● **ASSIGNMENT**
Where a picture shows up in the listing below, omit it and output the rest exactly.

───── DATASET ENTRIES

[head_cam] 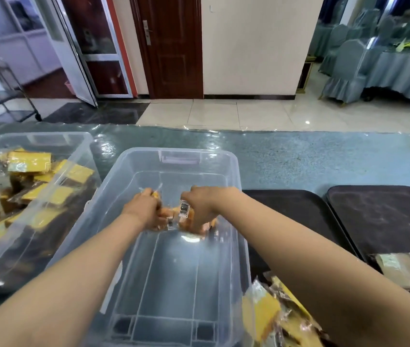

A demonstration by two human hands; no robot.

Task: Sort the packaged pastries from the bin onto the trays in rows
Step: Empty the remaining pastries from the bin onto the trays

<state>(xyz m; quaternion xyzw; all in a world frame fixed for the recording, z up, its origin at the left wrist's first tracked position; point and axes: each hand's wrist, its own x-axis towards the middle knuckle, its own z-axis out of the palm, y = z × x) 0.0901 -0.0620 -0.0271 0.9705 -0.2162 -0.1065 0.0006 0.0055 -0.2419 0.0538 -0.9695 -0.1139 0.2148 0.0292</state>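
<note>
Now, hands: left hand [143, 209] and right hand [199, 209], each grip closed on orange packaged pastries [173, 214]
Middle bin [183, 156]: otherwise bare
Left bin [48, 136]: yellow packs [31, 159] unsorted
Trays [299, 209]: mostly bare; few packs [269, 306] near front
Progress: early, judging by this

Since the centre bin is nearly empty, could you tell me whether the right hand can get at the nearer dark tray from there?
Probably yes: the right hand is inside the clear bin, whose open top leaves the way free, and the dark tray lies beside it.
</note>
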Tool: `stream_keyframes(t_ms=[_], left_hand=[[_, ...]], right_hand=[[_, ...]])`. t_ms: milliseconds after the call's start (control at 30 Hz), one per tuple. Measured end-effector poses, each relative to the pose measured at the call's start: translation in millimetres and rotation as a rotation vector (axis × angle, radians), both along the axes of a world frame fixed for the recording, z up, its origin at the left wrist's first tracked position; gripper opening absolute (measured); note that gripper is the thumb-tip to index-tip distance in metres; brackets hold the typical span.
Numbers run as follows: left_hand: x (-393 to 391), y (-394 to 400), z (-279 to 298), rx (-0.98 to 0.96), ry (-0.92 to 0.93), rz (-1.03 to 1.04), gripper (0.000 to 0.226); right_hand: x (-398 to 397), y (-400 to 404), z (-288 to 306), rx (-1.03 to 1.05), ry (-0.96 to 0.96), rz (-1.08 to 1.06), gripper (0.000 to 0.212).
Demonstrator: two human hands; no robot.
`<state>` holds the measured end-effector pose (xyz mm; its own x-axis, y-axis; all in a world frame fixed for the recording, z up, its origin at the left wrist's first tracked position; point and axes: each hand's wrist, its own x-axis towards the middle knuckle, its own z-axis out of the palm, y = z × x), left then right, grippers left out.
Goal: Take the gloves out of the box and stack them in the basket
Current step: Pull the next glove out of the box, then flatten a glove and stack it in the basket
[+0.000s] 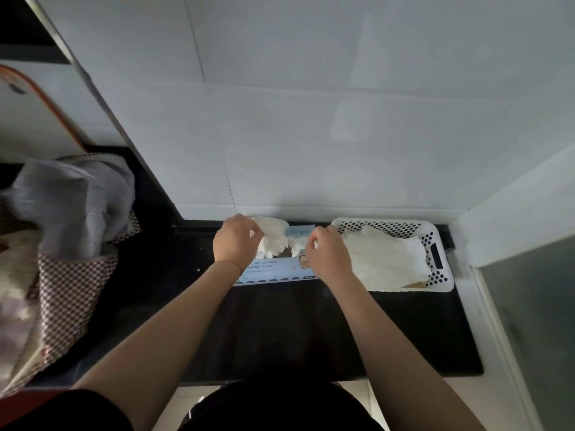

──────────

● **RESULT OF THE TASK**
[head_cam] 

A demonstration by two human hands; no robot.

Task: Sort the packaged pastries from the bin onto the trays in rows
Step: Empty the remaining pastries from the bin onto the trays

<state>(xyz m; quaternion xyzw; all in a world frame fixed for the recording, z up, its origin at the left wrist's first tracked position; point and axes: each hand's wrist, its own x-axis towards the middle knuckle, its own z-axis out of the palm, y = z × x) 0.0901 -0.0620 -0.0271 0.9705 -0.2162 -0.1065 0.0006 0.0055 -0.2419 0.0538 -0.9695 -0.1139 0.2148 0.0292</state>
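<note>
Now, hands: left hand [143, 209] and right hand [199, 209], each grip closed on orange packaged pastries [173, 214]
Middle bin [183, 156]: otherwise bare
Left bin [48, 136]: yellow packs [31, 159] unsorted
Trays [299, 209]: mostly bare; few packs [269, 306] near front
Progress: early, judging by this

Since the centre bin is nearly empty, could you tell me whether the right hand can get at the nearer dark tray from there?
Probably yes: the right hand is inside the clear bin, whose open top leaves the way free, and the dark tray lies beside it.
</note>
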Tool: `stream_keyframes(t_ms=[_], left_hand=[[_, ...]], right_hand=[[_, ...]])`. t_ms: milliseconds after the call's start (control at 30 Hz), one per tuple. Measured end-effector poses, each relative to the pose measured at the call's start: translation in millimetres and rotation as a rotation vector (axis × angle, radians), both along the axes of a world frame fixed for the recording, z up, its origin at the left wrist's first tracked position; gripper opening absolute (measured); note that gripper is the thumb-tip to index-tip distance in metres; brackets hold the typical span.
Numbers run as follows: left_hand: x (-393 to 391), y (-394 to 400), z (-279 to 298), rx (-0.98 to 0.96), ry (-0.92 to 0.93), rz (-1.03 to 1.04), gripper (0.000 to 0.226); right_hand: x (-398 to 397), y (-400 to 404), z (-288 to 306), rx (-1.03 to 1.05), ry (-0.96 to 0.96), rz (-1.08 to 1.06), gripper (0.000 to 0.212).
Demonstrator: two human hands; no robot.
`<state>` holds the measured end-effector pose (xyz mm; its own x-axis, y-axis; all in a world frame fixed for the recording, z up, its origin at the left wrist's first tracked position; point and axes: each hand's wrist, its own x-axis towards the middle knuckle, its own z-axis out of the palm, y = z × x), left then right, grippers left out.
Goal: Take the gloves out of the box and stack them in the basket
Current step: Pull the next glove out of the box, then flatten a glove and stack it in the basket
[+0.000s] 

Work on the exercise is now concluded.